I got the following HR data set with recursive IDs that all link back to an original ID. However, there are character variables that I also need to bring along with the recursive data set.
In the example below, the initial ID is 11, and the follow on ID 22 links via an originating ID 11 and so on.

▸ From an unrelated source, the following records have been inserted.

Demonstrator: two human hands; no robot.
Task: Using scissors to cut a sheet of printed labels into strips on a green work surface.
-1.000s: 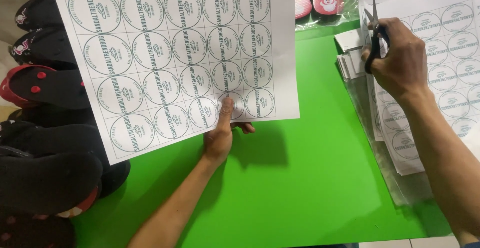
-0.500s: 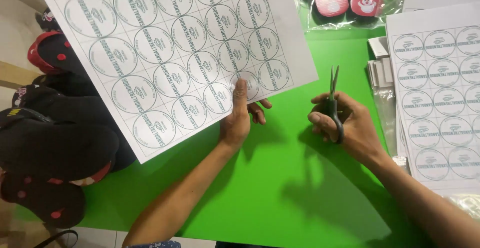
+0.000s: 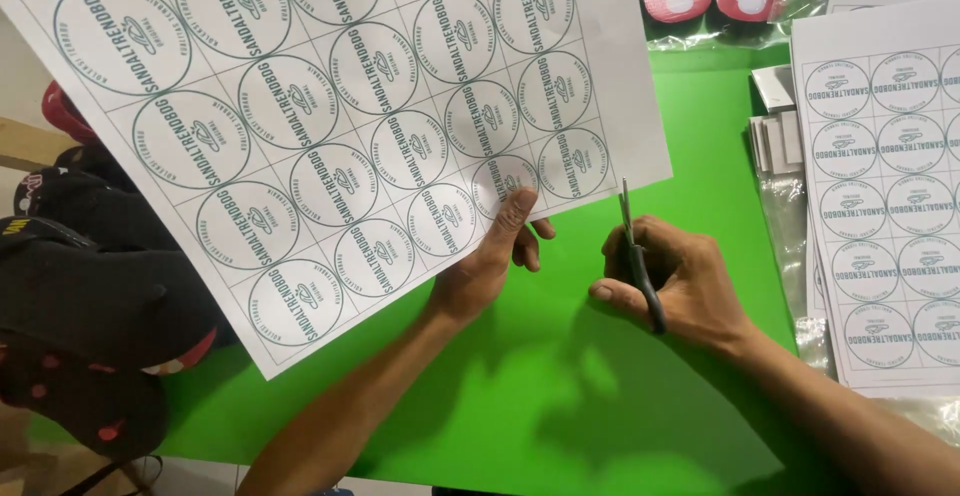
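- Black slippers (image 3: 90, 296) piled at far left, off the green surface (image 3: 560, 386).
- My left hand (image 3: 490, 261) grip pinches the label sheet (image 3: 330, 126) at its lower edge, sheet raised and tilted.
- My right hand (image 3: 675, 286) grip clenched around scissors (image 3: 638, 256), blades pointing up, near the sheet's corner.
- Second label sheet (image 3: 890, 186) lies flat at right.

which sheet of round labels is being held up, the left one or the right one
The left sheet: the left hand grips its lower edge, lifting it off the green table. The right sheet lies flat, untouched.
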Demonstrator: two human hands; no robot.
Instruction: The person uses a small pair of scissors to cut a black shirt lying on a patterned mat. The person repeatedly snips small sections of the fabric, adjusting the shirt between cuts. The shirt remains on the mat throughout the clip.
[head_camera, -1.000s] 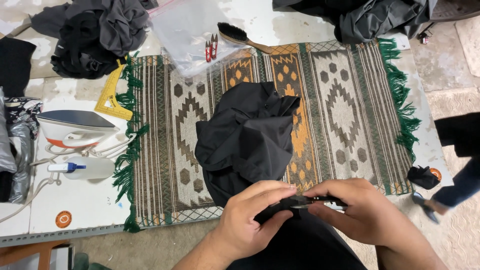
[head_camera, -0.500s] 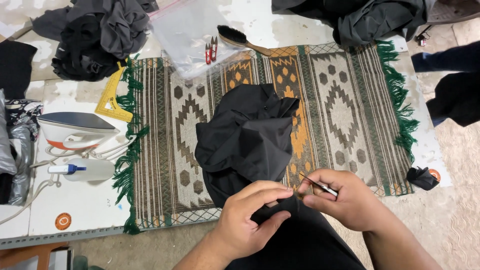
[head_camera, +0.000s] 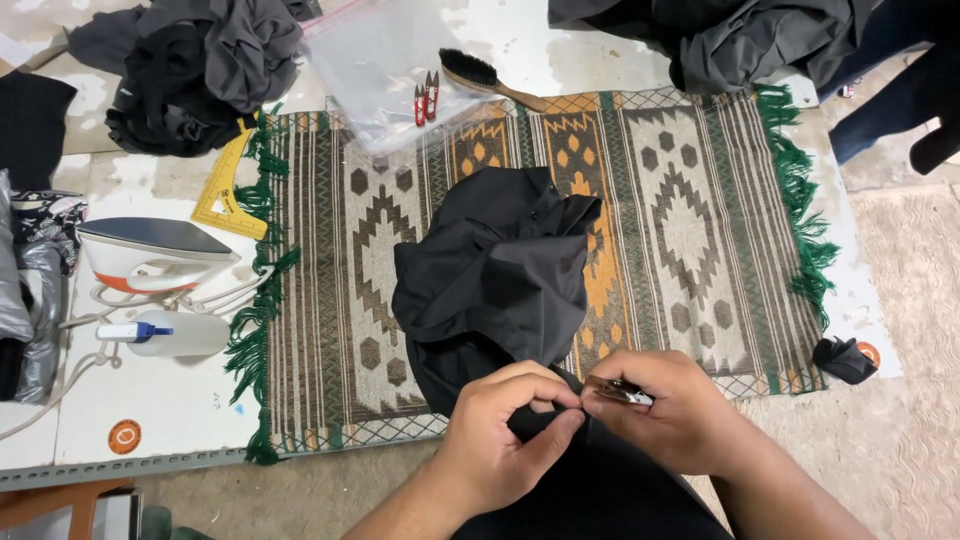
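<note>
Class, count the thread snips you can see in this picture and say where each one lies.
2. A red-handled pair lies on the clear plastic bag above the rug; a metal pair sits in the right hand, at the black fabric. Others may be hidden under the clothes.

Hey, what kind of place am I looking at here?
Most likely a tailoring or garment-finishing bench. A steam iron and yellow tailor's square lie beside a patterned rug, and the left hand and right hand work a black garment with a small metal tool.
</note>
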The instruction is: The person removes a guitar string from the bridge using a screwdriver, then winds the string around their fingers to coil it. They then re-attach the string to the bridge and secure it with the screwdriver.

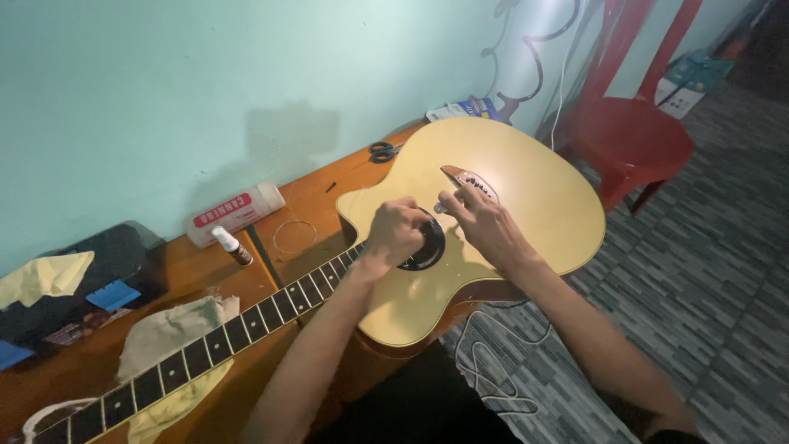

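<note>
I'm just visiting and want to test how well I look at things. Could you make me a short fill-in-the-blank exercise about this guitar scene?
1. Both hands, the left hand and the right hand, rest on the pale body of a ____ lying on the wooden table.
2. The chair beside the table is coloured ____.
3. The black scissors lie on the table close to the ____ wall.
4. The guitar's neck lies over a crumpled ____.

Missing words: guitar; red; green; cloth
</note>
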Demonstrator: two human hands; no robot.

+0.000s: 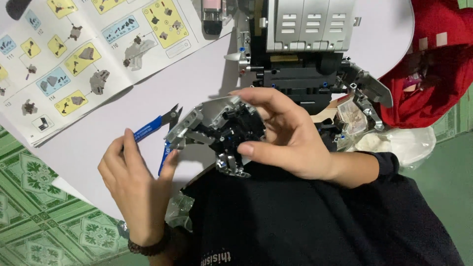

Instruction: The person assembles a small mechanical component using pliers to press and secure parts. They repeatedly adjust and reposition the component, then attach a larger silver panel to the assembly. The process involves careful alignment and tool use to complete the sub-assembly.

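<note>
My right hand (pixel 290 143) grips a small grey and black brick assembly (pixel 221 130) with thumb and fingers, holding it over my black shirt. My left hand (pixel 135 182), with a dark bead bracelet on its wrist, holds blue-handled cutters (pixel 160 123) just left of the assembly. The cutters' dark tips point up and to the right, close to the assembly's grey edge. A large grey and black brick model (pixel 300 44) stands directly behind the assembly on the white sheet (pixel 197 79).
An open instruction booklet (pixel 74 54) lies at the upper left. A red cloth item (pixel 438 69) sits at the right with clear plastic bags (pixel 399 143) beside it. Green patterned floor tiles (pixel 44 221) show at the lower left.
</note>
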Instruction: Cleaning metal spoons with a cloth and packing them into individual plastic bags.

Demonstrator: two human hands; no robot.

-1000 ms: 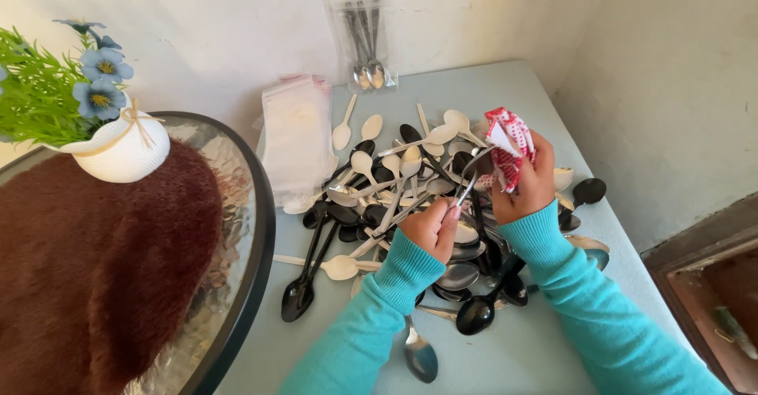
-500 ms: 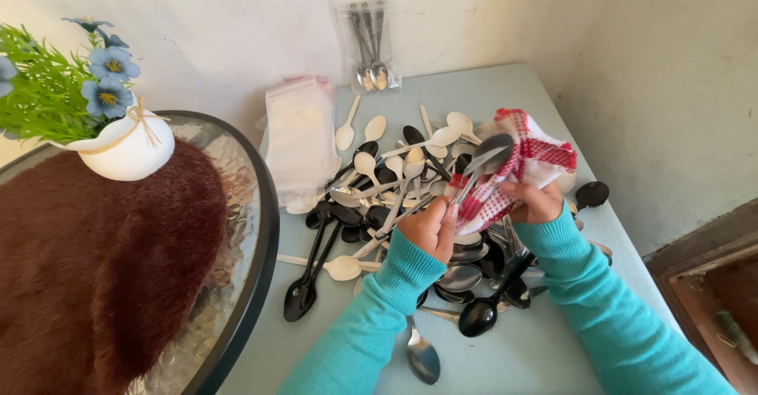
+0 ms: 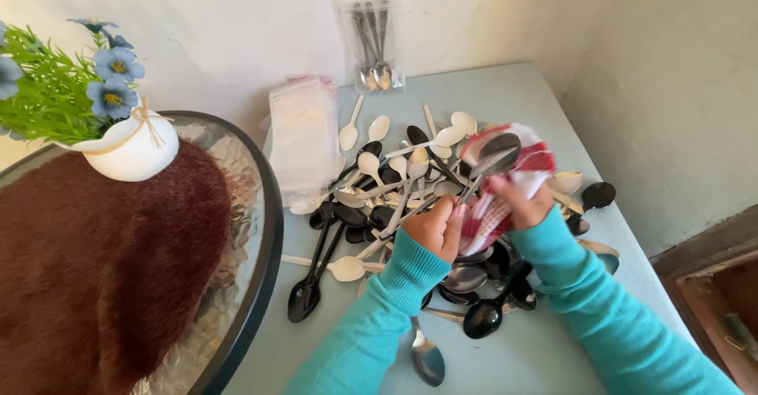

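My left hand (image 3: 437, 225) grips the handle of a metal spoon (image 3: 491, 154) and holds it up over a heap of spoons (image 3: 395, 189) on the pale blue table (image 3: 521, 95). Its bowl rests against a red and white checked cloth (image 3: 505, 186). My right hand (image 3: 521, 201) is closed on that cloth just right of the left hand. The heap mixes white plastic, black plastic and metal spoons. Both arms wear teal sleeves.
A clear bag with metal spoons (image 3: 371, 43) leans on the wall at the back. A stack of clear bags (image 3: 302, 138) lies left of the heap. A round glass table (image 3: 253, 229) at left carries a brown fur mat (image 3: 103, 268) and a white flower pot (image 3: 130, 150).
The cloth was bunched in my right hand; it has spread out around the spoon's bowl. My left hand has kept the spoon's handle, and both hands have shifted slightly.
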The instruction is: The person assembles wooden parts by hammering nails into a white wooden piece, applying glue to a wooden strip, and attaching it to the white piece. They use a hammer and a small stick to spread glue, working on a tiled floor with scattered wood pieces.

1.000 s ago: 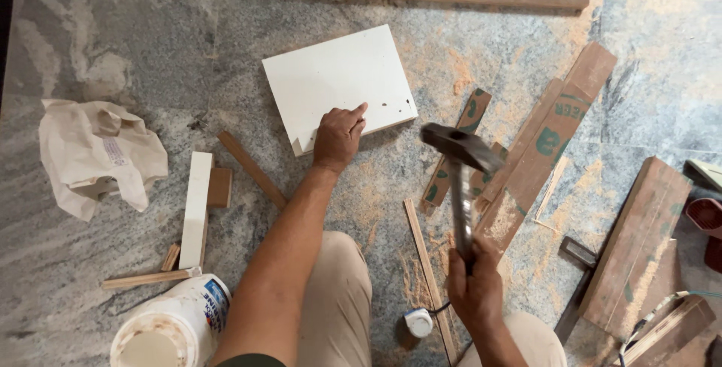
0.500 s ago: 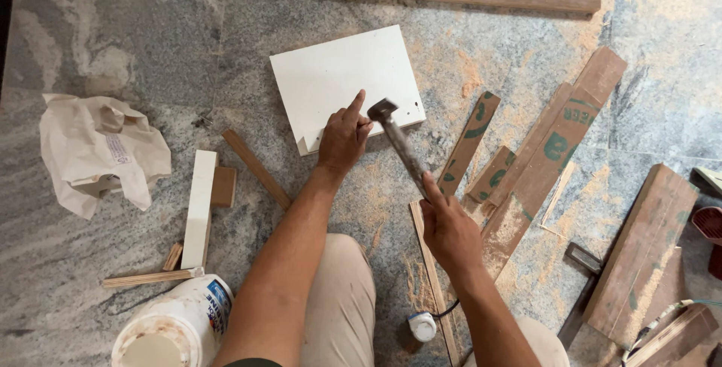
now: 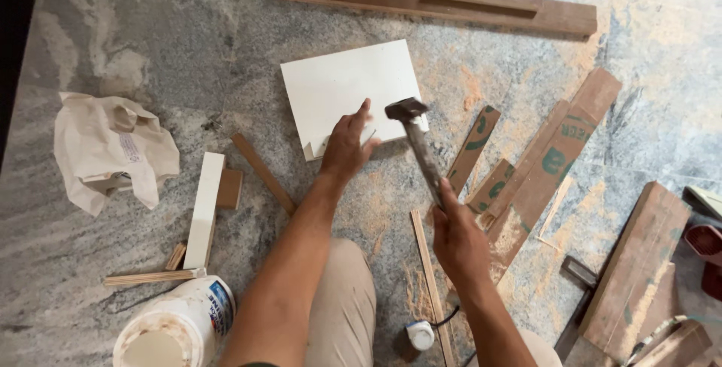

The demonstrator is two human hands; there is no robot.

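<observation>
A crumpled bag, a white strip and a tub lie left. The left hand presses fingertips on the white board; the right hand, fist closed round the hammer, has swung its head lower than before, beside brown planks.

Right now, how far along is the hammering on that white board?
Done: wood strips lie cut amid sawdust. In hand: the left hand presses the white board at its near edge, while the right hand holds the hammer over it. Whether any nail is driven home, I cannot tell.
</observation>
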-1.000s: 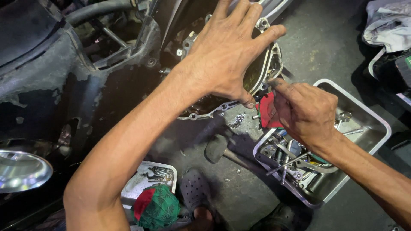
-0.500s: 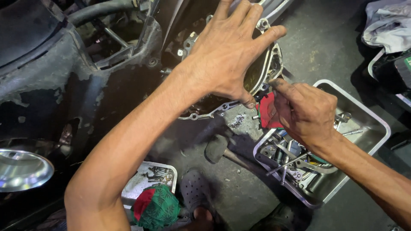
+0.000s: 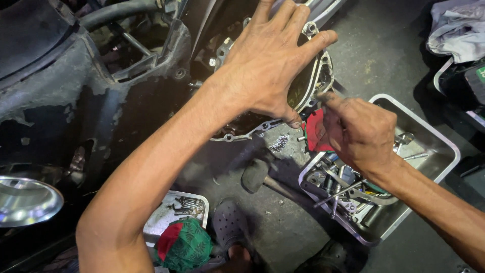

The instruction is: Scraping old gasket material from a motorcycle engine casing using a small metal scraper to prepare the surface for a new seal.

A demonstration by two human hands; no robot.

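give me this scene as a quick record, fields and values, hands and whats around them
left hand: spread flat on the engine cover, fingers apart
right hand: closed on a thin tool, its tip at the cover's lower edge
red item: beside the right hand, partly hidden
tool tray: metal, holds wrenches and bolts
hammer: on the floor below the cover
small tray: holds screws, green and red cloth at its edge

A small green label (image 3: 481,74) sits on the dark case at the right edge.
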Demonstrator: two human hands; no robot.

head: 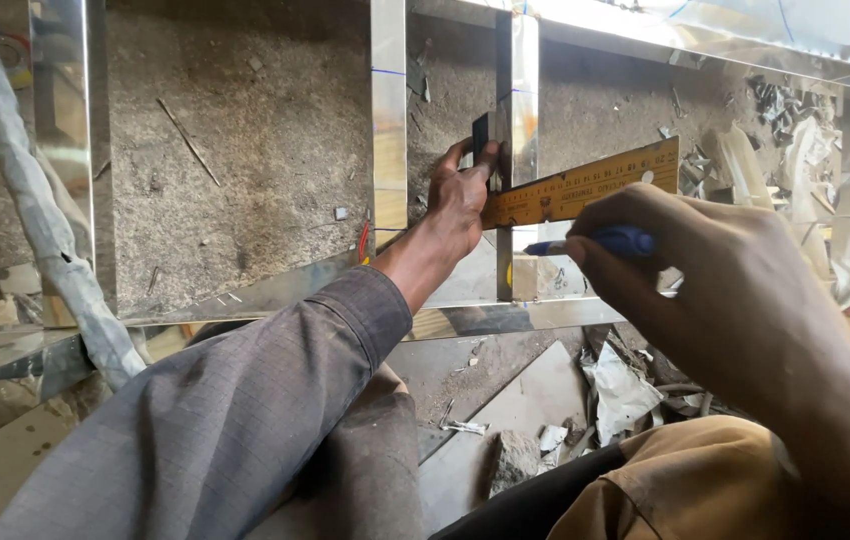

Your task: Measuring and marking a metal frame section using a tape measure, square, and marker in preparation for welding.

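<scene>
My left hand point(460, 200) presses a try square against a shiny upright steel tube point(519, 90). Its fingers grip the dark stock point(481, 135), and the yellow blade point(595, 182) runs out to the right across the tube. My right hand point(720, 275) holds a blue pen point(605, 241) whose tip points left, just below the blade and close to the tube. A second polished upright point(389, 110) stands left of my left hand. A horizontal steel rail point(505, 315) runs beneath both hands.
A wrapped hose or cable point(40, 215) hangs down the left side. Another polished post point(63, 120) stands at far left. Metal offcuts and white plastic scraps point(795, 140) litter the right. Rubble and paper scraps point(620, 390) lie on the floor near my knee point(685, 480).
</scene>
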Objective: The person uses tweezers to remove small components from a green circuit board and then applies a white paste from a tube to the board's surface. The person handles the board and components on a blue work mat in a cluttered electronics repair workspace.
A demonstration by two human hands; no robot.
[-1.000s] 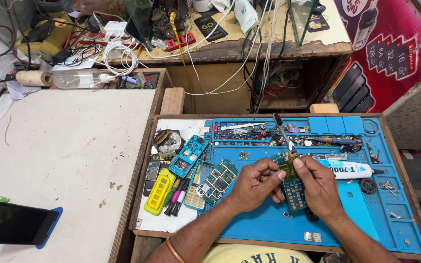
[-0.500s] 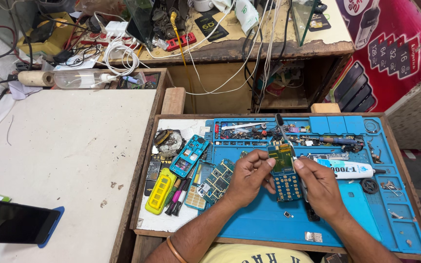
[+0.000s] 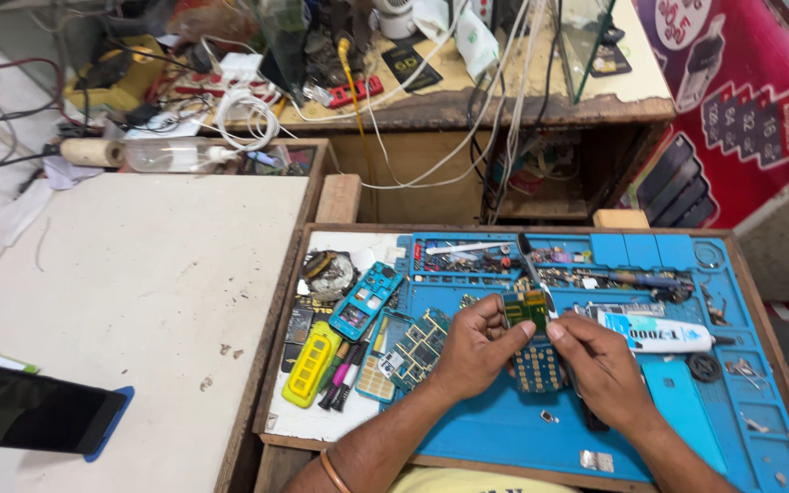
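Observation:
My left hand (image 3: pixel 474 349) grips the left side of a small phone circuit board (image 3: pixel 531 342), green at the top with a gold keypad grid below, which rests on the blue work mat (image 3: pixel 522 429). My right hand (image 3: pixel 601 365) holds a thin metal tool (image 3: pixel 535 270) like a pen, its lower end at the board's upper right edge. The two hands meet over the board in the middle of the mat.
Left of the hands lie a yellow phone shell (image 3: pixel 310 363), a turquoise phone frame (image 3: pixel 365 300), more circuit boards (image 3: pixel 415 345) and pens. A white glue tube (image 3: pixel 655 333) lies right. A dark phone (image 3: pixel 34 420) sits on the white table (image 3: pixel 139 274). Cables clutter the back bench (image 3: pixel 468 100).
Both hands have shifted slightly on the board, which has come down from a raised hold to the mat, and the tool tip now sits at its upper right edge.

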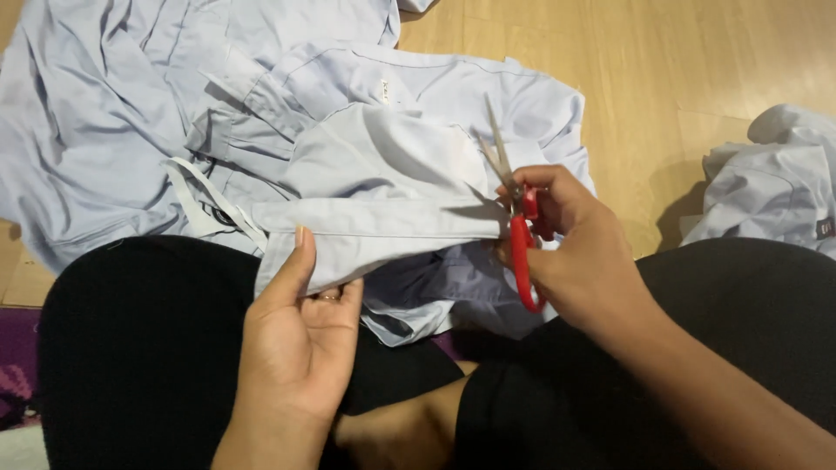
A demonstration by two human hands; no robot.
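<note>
Light blue shirt (383,165) is the big thing here, spread out crumpled across the wooden floor (679,61) and draped over the lap of a person sitting cross-legged in black trousers (131,348). Most of the fabric lies up and to the left of both hands, with one folded band of it pulled toward the person, running flat between the two hands like a strip. There's a second bundle of the same pale blue cloth (775,183) off to the right on the floor, well apart from the shirt being worked on, and a bit of purple mat (17,348) peeks out at the left edge under the leg. A narrow loose strip of white fabric (205,196) lies on the shirt just left of the held band. The left hand (300,335) is palm up, partly curled, pinching the near-left corner of that folded band between thumb and fingers, so it's gripping the cloth rather than lying loose. The right hand (575,248) is closed around the red handles of a pair of scissors (514,209), fingers through the loops, sitting right at the right end of the band. The metal blades point up and away from the person, slightly parted, and their base touches the edge of the folded fabric. Can't tell if the blades have actually bitten into the cloth, since the fingers cover that spot.
</note>
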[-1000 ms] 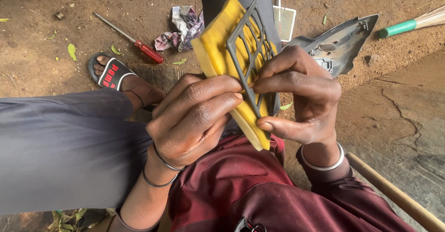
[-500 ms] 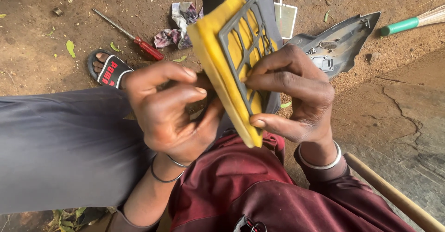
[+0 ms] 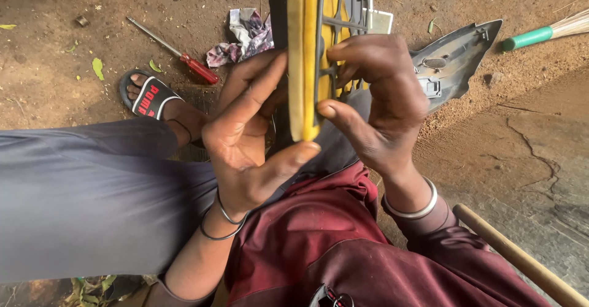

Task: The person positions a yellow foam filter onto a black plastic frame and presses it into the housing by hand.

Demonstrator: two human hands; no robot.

As you can see, they all link back to 11 via a recursive lookup.
I've used the chained lookup code here https://support.sas.com/kb/26/160.html, but can't get the variables to come along.
data have;
input id orig_id x1 $ x2 $ x3 $;
datalines;
11 . A B C
22 11 D E F
44 22 G H I
57 44 J K L
18 57 M N O
;
DATA WANT;
INPUT id Y1 $ Y2 $ Y3 $ Y4 $ Y5 $ Y6 $ Y7 $ Y8 $ Y9 $ Y10 $ Y11$ Y12 $ Y13$ Y14 $ Y15 $;
datalines;
11 A B C D E F G H I J K L M N O
;
RUN;
/*
You could combine 'employee_num' with 'id' and 'orig_id' to make a unique ID
*/
data x;
input employee_num id orig_id x1 $ x2 $ x3 $;
datalines;
1 11 . A B C
1 22 11 D E F
1 44 22 G H I
1 57 44 J K L
1 18 57 M N O
20 88 . W T U
20 98 88 V Z Y
;
RUN;
data key;
set x;
k=1000000000*employee_num+orig_id;
x=x1; output;
x=x2; output;
x=x3; output;
k=1000000000*employee_num+id;
x=x1; output;
x=x2; output;
x=x3; output;
keep k x;
run;
data have;
set x(keep=employee_num id orig_id rename=(orig_id=from id=to));
from=1000000000*employee_num+from;
to=1000000000*employee_num+to;
drop employee_num;
run;
data full;
set have end=last;
if _n_ eq 1 then do;
declare hash h();
h.definekey('node');
h.definedata('node');
h.definedone();
end;
output;
node=from; h.replace();
from=to; to=node;
output;
node=from; h.replace();
if last then h.output(dataset:'node');
drop node;
run;
data want(keep=node household);
declare hash ha(ordered:'a');
declare hiter hi('ha');
ha.definekey('count');
ha.definedata('last');
ha.definedone();
declare hash _ha(hashexp: 20);
_ha.definekey('key');
_ha.definedone();
if 0 then set full;
declare hash from_to(dataset:'full(where=(from is not missing and to is not missing))',hashexp:20,multidata:'y');
from_to.definekey('from');
from_to.definedata('to');
from_to.definedone();
if 0 then set node;
declare hash no(dataset:'node');
declare hiter hi_no('no');
no.definekey('node');
no.definedata('node');
no.definedone();
do while(hi_no.next()=0);
household+1; output;
count=1;
key=node;_ha.add();
last=node;ha.add();
rc=hi.first();
do while(rc=0);
from=last;rx=from_to.find();
do while(rx=0);
key=to;ry=_ha.check();
if ry ne 0 then do;
node=to;output;rr=no.remove(key:node);
key=to;_ha.add();
count+1;
last=to;ha.add();
end;
rx=from_to.find_next();
end;
rc=hi.next();
end;
ha.clear();_ha.clear();
end;
stop;
run;
proc sql ;
create table ancenstor as
select from as ancenstor from have(where=(from is not missing))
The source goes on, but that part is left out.